25.11.10

The Food of Ancient Egypt

Today I subbed for a Grade 9 history teacher.  They are studying Ancient Egypt and I have offered to give a class on the food of Ancient Egypt.  This is my program!

 We had a blast!  I had no time for pictures!  Actually I walk to the school and I couldn't carry anything more.  My hands were full.

I made a spice kit so they could see and smell.  I had cumin, black cumin, coriander seeds, ras el hanout, za'atar, cinnamon sticks, star anise, saffron, sea salt, dried mint and bay leaves.  They especially enjoyed the spice kit.

They loved the pita bread and carrot sticks with the cheese dip.  Not so many were interested in the hummus.  They all loved the pomegranate and feta and some even tried olives!  A couple of them tried capers.  Even the difficult kids who refused in the beginning to taste anything, joined in when they saw how interested everyone else was.  All in all, it was a huge success.

They definitely know where Egypt is now!

Cheese Dip

1 cup coarsely chopped feta

2 cups very thick yogurt (Middle Eastern style or labne)

2 crushed cloves of garlic

1/2 teaspoon dried mint

Puree in a food processor.  Chill and serve with fresh vegetables or pita bread or chips.


The Story of Food in Ancient Egypt

Looking at the location of Egypt on the map, you can see it is in North Africa and very close to Asia and the Mediterranean.  This location has influenced the food as much as the climate and land.  Even though Egypt is in Africa, its food is considered more Middle Eastern than African.  They mainly have influences from Syria, Lebanon, Turkey, Greece and Palestine.  Dishes are simple and hearty, made with naturally ripened fruits and vegetables and seasoned with fresh spices and herbs.  The food in the south, closer to North Africa, is zestier than that found in the north, but neither is especially hot.

The Nile River area was also known as the Fertile Valley.  It would flood every summer and this would provide rich silt to keep the soil fertile and to provide water.  If you look at a map of Egypt the only fertile areas are those close to the Nile River.  Crops were also irrigated using the water from the Nile River.  Today the flow of the Nile River is regulated by the Aswan Dam.

The climate is very hot and mostly arid.  Not all plants will grow in this climate.  The most common fruits were citron (lemons), dates, figs, grapes and pomegranates.  A type of wheat and barley were the main crops.  Olives were common and were pickled or pressed to make olive oil.

The food eaten varied greatly according to your wealth.  Most people were very poor and they lived on a diet of mainly vegetables, grains, lentils, beans and fruits.  It was more rare to have meat.
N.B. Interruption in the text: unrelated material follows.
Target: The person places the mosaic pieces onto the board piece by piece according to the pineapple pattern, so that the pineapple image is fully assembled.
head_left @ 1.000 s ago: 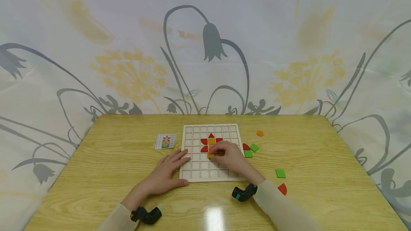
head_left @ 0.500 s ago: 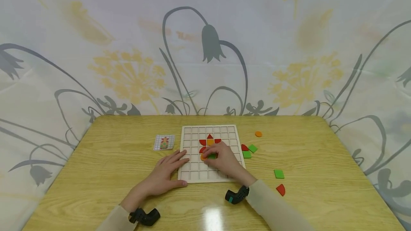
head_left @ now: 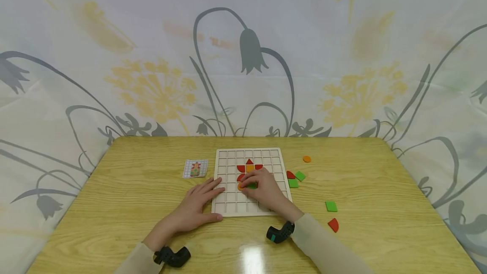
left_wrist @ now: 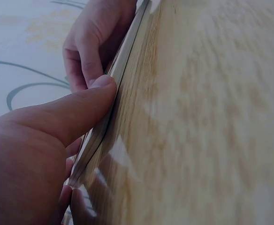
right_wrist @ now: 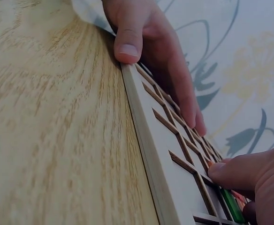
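Note:
A pale wooden grid board [head_left: 230, 207] lies on the table. My right hand [head_left: 269, 191] pinches an orange piece with a rounded edge [head_left: 239, 187] at a cell left of a green piece [head_left: 252, 185]; the fingers hide much of both. Above them on the board, an orange square [head_left: 249, 168] has a red triangle [head_left: 249, 162] over it and red quarter-circles [head_left: 240, 168] at its sides. Along the board's left side rests my left hand [head_left: 192, 210], fingers spread over the edge. In the left wrist view, its thumb [left_wrist: 92, 101] touches the board's near edge.
A small pattern card [head_left: 195, 168] lies left of the board. To the right are an orange disc [head_left: 306, 159], a red quarter-circle [head_left: 291, 174] close to several green squares [head_left: 293, 183], a lone green square [head_left: 331, 206] and another red quarter-circle [head_left: 333, 225]. A patterned cloth [head_left: 152, 54] stands behind the table.
My right hand has moved slightly left with the orange piece, from over the green piece to the cell beside it, and since then stays there. My left hand keeps its place on the board.

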Demonstrator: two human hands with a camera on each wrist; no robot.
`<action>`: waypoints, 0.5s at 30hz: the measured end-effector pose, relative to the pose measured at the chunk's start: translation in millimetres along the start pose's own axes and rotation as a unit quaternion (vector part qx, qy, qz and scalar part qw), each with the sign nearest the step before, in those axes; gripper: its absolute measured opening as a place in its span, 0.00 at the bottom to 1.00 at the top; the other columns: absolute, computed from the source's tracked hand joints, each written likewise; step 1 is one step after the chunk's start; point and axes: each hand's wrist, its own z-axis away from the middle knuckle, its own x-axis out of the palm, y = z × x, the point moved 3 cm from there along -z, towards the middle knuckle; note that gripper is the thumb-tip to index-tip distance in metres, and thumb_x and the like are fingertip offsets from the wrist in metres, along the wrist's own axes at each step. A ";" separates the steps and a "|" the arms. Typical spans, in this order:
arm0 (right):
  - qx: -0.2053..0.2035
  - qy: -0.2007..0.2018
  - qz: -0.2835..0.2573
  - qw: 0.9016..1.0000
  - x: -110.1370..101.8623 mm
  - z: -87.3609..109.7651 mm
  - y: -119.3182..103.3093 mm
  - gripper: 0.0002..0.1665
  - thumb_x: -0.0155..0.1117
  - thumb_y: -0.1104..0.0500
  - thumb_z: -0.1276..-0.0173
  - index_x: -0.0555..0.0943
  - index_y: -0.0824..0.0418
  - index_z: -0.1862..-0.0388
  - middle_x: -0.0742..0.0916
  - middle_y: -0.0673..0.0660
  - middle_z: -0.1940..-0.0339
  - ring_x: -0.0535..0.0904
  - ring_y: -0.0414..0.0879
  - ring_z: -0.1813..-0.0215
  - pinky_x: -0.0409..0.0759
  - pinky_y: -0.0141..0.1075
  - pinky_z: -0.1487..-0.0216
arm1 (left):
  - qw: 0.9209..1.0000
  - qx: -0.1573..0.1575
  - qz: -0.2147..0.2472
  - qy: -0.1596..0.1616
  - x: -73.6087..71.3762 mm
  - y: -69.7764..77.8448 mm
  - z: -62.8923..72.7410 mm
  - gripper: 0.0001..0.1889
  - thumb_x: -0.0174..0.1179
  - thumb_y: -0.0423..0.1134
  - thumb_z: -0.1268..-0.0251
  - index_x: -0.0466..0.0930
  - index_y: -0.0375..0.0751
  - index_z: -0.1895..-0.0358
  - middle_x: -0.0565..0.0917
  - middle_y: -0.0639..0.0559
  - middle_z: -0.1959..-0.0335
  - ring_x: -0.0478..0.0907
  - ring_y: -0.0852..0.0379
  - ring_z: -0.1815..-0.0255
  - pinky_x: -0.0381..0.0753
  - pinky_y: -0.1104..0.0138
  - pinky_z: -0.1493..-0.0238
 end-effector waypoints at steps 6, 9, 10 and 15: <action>-0.002 -0.007 0.006 1.000 0.1 0.8 -2.4 0.04 0.74 0.61 0.38 0.92 0.51 0.66 0.86 0.46 0.57 0.75 0.48 0.50 0.69 0.49 0.46 | 1.000 -0.004 0.002 -0.001 0.2 0.9 0.5 0.37 0.63 0.57 0.35 0.68 0.44 0.27 0.56 0.46 0.21 0.48 0.40 0.21 0.48 0.35 0.31; -0.003 -0.004 0.006 1.000 0.0 1.1 -3.2 0.04 0.74 0.61 0.38 0.92 0.51 0.66 0.86 0.46 0.57 0.75 0.48 0.50 0.69 0.49 0.46 | 1.000 -0.003 0.000 0.001 0.5 0.3 0.5 0.37 0.63 0.57 0.35 0.68 0.44 0.27 0.56 0.47 0.21 0.48 0.40 0.21 0.48 0.35 0.32; -0.003 -0.003 0.007 1.000 -0.1 1.1 -3.4 0.04 0.74 0.61 0.38 0.92 0.51 0.66 0.86 0.46 0.57 0.75 0.48 0.50 0.69 0.49 0.46 | 1.000 -0.002 -0.001 0.002 0.4 0.1 0.5 0.37 0.63 0.57 0.34 0.68 0.44 0.27 0.56 0.47 0.21 0.48 0.40 0.21 0.48 0.35 0.32; -0.001 -0.001 0.004 1.000 -1.1 1.4 -1.9 0.04 0.74 0.60 0.37 0.91 0.50 0.66 0.86 0.44 0.56 0.74 0.46 0.50 0.69 0.48 0.48 | 1.000 0.004 -0.001 0.007 0.3 -0.1 0.5 0.37 0.64 0.57 0.35 0.69 0.43 0.27 0.57 0.46 0.21 0.49 0.40 0.21 0.49 0.35 0.32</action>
And they would have fish, of course.  The wealthy had the best access to meat that would include chickens, geese, duck, lamb, beef and goats mainly. 

The commonly grown vegetables were cucumber, onions, garlic, tomatoes and greens.
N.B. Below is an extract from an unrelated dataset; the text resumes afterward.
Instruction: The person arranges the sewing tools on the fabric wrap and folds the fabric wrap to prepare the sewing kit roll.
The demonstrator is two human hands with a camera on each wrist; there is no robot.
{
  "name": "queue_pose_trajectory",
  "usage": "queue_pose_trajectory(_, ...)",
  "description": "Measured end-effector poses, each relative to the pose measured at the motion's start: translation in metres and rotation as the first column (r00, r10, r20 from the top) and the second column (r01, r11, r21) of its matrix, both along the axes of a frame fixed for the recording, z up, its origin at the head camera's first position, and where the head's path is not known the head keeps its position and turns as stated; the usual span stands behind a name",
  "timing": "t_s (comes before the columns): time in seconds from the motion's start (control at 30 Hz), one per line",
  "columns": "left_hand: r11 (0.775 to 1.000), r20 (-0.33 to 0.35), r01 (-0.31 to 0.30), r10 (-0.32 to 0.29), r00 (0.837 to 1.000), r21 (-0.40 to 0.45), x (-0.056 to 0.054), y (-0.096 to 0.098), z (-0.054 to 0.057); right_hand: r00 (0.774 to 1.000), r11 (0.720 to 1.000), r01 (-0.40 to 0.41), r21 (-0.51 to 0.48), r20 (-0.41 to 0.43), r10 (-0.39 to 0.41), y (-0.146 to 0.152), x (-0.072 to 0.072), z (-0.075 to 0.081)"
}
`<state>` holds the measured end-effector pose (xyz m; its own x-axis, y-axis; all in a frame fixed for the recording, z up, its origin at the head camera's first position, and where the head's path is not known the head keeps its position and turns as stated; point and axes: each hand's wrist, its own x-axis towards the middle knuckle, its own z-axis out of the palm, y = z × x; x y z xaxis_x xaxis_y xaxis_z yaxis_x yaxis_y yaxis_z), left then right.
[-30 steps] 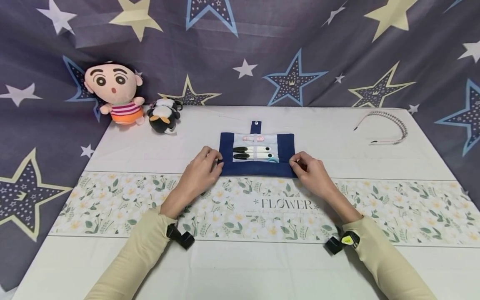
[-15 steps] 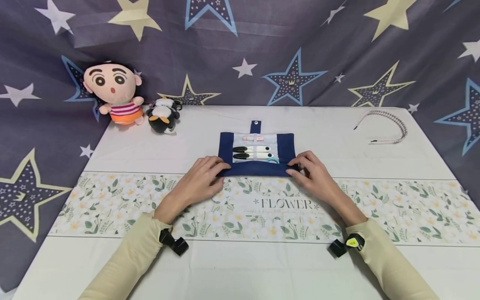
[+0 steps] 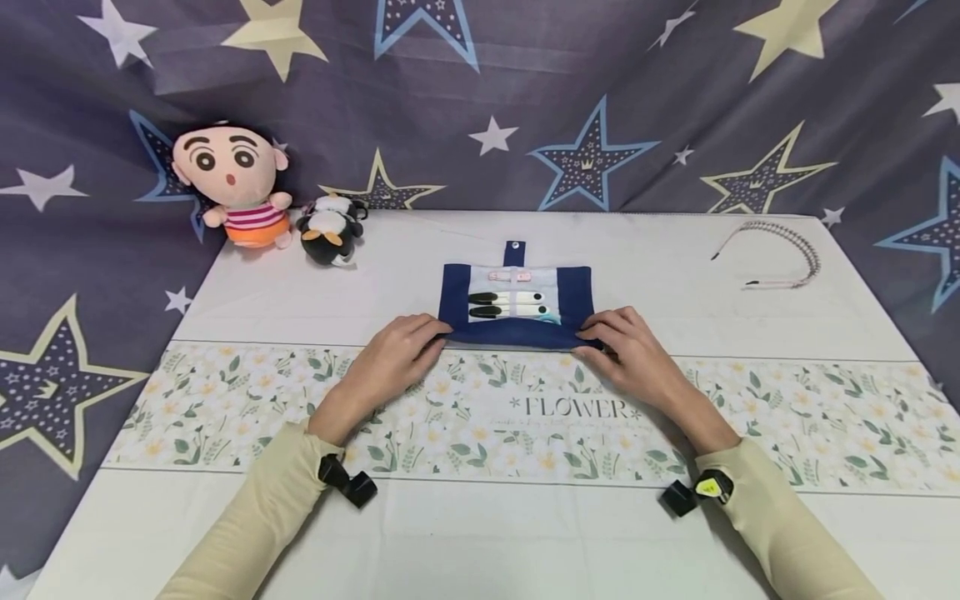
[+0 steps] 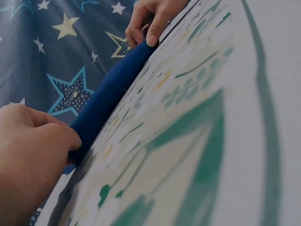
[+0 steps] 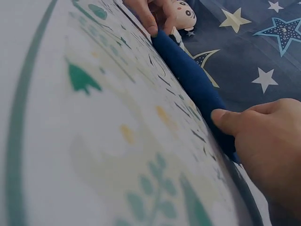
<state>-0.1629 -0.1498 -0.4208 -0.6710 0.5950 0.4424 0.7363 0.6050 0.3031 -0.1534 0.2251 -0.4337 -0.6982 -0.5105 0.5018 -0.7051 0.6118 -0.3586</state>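
Observation:
A navy blue fabric pouch (image 3: 576, 290) lies unfolded on the table, its snap strap (image 3: 515, 255) pointing away from me. Under a pale band across its light inner panel sit a small pink item (image 3: 510, 276) and two white tools with black ends (image 3: 529, 297). A light blue ring (image 3: 554, 318) peeks out beside the lower tool. My left hand (image 3: 396, 352) pinches the near left corner, and my right hand (image 3: 637, 357) pinches the near right corner. Between them the near edge bulges up in a thick blue fold (image 4: 110, 92), which partly hides the blue ring.
A plush doll (image 3: 251, 187) and a small penguin plush (image 3: 328, 232) stand at the table's back left. At the back right lies a headband (image 3: 802, 250). A floral printed strip (image 3: 465, 425) crosses the table in front of the pouch; a star-patterned cloth (image 3: 442, 108) hangs behind.
Both hands shifted their hold at the near corners, and the near border has been turned up into a narrower, rounded fold. The strap and the tools stay put.

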Motion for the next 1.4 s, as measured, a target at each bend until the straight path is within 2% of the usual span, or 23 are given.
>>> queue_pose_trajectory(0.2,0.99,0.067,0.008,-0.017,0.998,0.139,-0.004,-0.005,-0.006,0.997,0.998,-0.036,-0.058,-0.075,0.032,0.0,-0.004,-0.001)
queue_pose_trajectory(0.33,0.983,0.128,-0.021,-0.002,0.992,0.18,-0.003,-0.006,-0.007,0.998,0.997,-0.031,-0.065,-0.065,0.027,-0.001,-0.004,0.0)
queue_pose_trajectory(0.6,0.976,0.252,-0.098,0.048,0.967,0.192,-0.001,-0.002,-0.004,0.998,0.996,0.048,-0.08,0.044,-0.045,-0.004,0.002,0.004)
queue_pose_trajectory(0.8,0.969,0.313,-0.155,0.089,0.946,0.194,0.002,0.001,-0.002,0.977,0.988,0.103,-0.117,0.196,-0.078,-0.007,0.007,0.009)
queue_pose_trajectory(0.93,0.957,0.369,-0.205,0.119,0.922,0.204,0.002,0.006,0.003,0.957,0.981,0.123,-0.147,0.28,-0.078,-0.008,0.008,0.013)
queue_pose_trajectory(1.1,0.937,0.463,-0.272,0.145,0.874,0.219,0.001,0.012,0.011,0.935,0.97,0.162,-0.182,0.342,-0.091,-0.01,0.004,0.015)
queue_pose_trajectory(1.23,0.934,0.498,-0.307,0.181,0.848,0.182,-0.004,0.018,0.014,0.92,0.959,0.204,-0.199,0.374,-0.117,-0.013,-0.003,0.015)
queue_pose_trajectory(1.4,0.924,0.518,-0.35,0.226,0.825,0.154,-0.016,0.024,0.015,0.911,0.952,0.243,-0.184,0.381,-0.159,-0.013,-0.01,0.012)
Cows and goats were also raised for their milk.  Milk was very important especially in the poor families.  From the milk, they would make a very thick yogurt and some unripened cheeses.

Nuts were commonly used.  They used almonds, pistachios and walnuts.  Honey was the most common sweetener but they also grow sugarcane and make cane sugar.

Seasonings included salt, pepper, cumin, coriander, sesame, dill, fennel, saffron, sumac, black cumin, anise, bay leaf, sage and cinnamon.

The average person ate from pottery bowls and plates.  Knives and spoons were the main utensils.  Forks were not used until the Middle Ages.  So the typical way to eat would be to scoop up the food with bread like pita bread.  Stone was also commonly used for storage jars.

The storage of foods was critical.  In the extreme climate food would rot easily.  They would dig holes in the ground.  Some of these pits would be large enough to store the entire supply of the village’s dates or grains.  Holes would be dug into the ground and lined with stones.  Caves were also good storage places.  Olive oil would be poured into pottery jars and stored in caves.  Fruits and vegetables would be dried so they would keep longer. Pickling was another way of preserving food.  Olives, fish and onions would be pickled.  Fish were also often salted and dried. 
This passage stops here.